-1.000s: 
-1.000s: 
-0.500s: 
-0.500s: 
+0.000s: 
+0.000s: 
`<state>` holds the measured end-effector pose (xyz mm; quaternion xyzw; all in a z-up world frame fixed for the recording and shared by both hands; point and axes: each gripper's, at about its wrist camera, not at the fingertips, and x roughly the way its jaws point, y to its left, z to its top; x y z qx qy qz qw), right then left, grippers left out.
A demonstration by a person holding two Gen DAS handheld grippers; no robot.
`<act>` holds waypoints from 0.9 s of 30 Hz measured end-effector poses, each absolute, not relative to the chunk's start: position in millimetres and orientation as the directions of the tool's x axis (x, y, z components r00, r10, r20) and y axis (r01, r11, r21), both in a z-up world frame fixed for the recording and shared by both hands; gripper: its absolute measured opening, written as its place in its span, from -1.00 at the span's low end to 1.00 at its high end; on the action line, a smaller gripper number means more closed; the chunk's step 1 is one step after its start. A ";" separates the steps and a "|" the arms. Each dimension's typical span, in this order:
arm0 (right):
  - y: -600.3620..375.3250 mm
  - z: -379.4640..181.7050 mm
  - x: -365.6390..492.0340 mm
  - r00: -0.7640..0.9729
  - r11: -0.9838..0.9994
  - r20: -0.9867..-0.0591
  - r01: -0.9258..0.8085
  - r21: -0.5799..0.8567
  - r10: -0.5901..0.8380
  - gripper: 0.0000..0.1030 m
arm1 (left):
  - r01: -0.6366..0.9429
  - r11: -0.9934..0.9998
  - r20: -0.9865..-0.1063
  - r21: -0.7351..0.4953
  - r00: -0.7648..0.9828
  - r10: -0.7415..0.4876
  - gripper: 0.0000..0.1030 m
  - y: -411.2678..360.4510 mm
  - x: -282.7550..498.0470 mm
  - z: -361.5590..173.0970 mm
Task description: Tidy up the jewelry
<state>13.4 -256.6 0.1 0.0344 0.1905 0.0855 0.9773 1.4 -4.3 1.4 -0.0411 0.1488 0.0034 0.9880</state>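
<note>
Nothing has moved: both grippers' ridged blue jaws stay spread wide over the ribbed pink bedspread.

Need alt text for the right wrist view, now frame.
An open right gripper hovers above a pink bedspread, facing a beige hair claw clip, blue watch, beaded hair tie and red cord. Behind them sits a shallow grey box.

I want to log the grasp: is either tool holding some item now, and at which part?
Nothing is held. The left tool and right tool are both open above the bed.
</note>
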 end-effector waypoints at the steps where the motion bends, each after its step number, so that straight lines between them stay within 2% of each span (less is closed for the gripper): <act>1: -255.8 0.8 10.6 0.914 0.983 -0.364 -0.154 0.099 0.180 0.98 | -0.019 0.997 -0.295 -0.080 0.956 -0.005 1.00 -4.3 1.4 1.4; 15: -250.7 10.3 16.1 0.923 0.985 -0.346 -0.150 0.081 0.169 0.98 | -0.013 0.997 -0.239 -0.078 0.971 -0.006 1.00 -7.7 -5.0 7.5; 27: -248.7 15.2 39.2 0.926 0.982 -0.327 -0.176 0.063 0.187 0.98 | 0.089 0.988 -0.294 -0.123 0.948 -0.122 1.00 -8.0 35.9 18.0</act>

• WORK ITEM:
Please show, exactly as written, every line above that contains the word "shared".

• TASK SOLUTION:
`<state>` holds the measured end-effector pose (xyz mm; quaternion xyzw; all in a z-up world frame fixed for the recording and shared by both hands; point and axes: each gripper's, at about its wrist camera, not at the fingertips, and x roughly the way its jaws point, y to its left, z to its top; x y z qx qy qz qw), right then left, grippers left out.
`<act>` holds waypoints from 0.9 s of 30 Hz measured end-effector poses, each absolute, not relative to the chunk's start: position in millimetres and orientation as the directions of the tool's x axis (x, y, z components r00, r10, r20) and y axis (r01, r11, r21), both in a z-up world frame fixed for the recording and shared by both hands; gripper: its absolute measured opening, written as its place in its span, from -1.00 at the span's low end to 1.00 at its high end; on the action line, a smaller gripper number means more closed; the chunk's step 1 is one step after its start. A ";" separates the steps and a "|" the arms. Each dimension's typical span, in this order:

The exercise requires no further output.